How do we divide responsibility between developers of AI component systems and deployers whose products interact directly with the end users? We assume here that transparency requirements on deployers should be passed through their supply chain – that is, deployers are responsible for sourcing adequately-tested AI components, and for having a clear reporting path back to developers if issues are discovered among the deployers’ users; developers are then responsible for system redesign according to this feedback. Who establishes adequacy benchmarks per deployment sector, and how are these communicated back to developers and/or used by deployers to assess systems’ readiness for deployment?
Can controlled auditing and simulation effectively estimate societal risks? If so, what are the standards and obligations for testing model predictions before system deployment? In what contexts should we design adversarial testing, and with what frequency should such checks be executed?
There are further questions regarding post-deployment safety. What categories of AI systems benefit from paid incentivising for the reporting of safety and security problems (e.g. bug bounties, ethical hacking for AI)? How do we create and enforce processes for ordinary users to report suspected problems and receive responses (e.g., explanations)? How do we aggregate such reports and attribute them to candidate causes (e.g., flaws or active compromise of specific foundation models)?

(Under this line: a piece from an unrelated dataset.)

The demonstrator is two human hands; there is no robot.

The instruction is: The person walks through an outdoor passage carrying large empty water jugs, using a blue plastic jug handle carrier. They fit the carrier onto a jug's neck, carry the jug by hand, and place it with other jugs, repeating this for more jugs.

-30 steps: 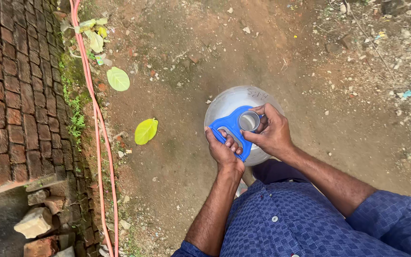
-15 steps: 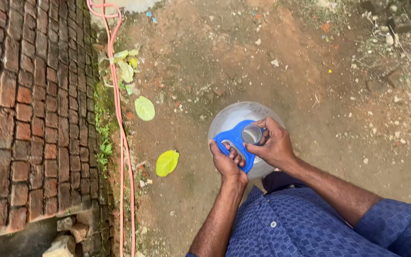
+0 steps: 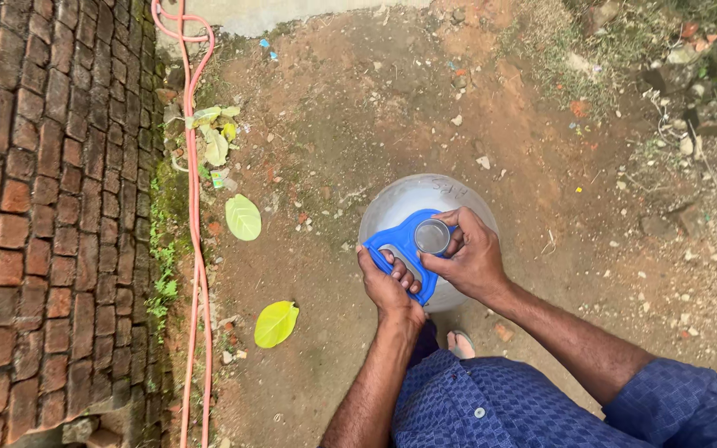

Answering these questions should contribute to deployment of safe AI; improve AI development and innovation; ensure companies, governments, and potentially civil society have access to adequate information about each other to do their jobs; and set precedents for transparent governance, bottom-up “policing” and understanding of rights.
Indicators of Progress
We will witness progress through the following measures:
- Corporate and civic confidence in deploying AI.
- Transparency to the public (e.g. through clear documentation) on how context-dependent acceptable and unacceptable outcomes of AI systems are defined.
- New standards, reusable tests and/or procedures for constructing tests, which focus on measuring reliability and impact. The costs/ benefits of AI use should be broken down by sub-populations.
- Standard checklists and regular reports, to be reported in media and made available through national standards organisations. The reporting of AI harms should be reliable (e.g., non-spurious).
A possible approach, in analogy with cybersecurity, is institutions like an AI CERT (Computer Emergency Response Team) that will gather and analyse reported AI vulnerabilities and failures and work with model developers and deployers to continuously improve the safety of the AI ecosystem. Such institutions could help address the specific post-deployment questions above.
Challenges include:
- Multiple stakeholders with competing interests.
- Gaining reliable access (at least for trusted parties) to proprietary systems or confidential data, which are needed for auditing.
- Ensuring the veracity of documents achieved through such access and that test performance corresponds to every-day, real-time performance.
- Designing metrics and actionable methods to accurately quantify risks to safety. This will require us to establish baseline social characteristics (e.g. using the World Values Survey).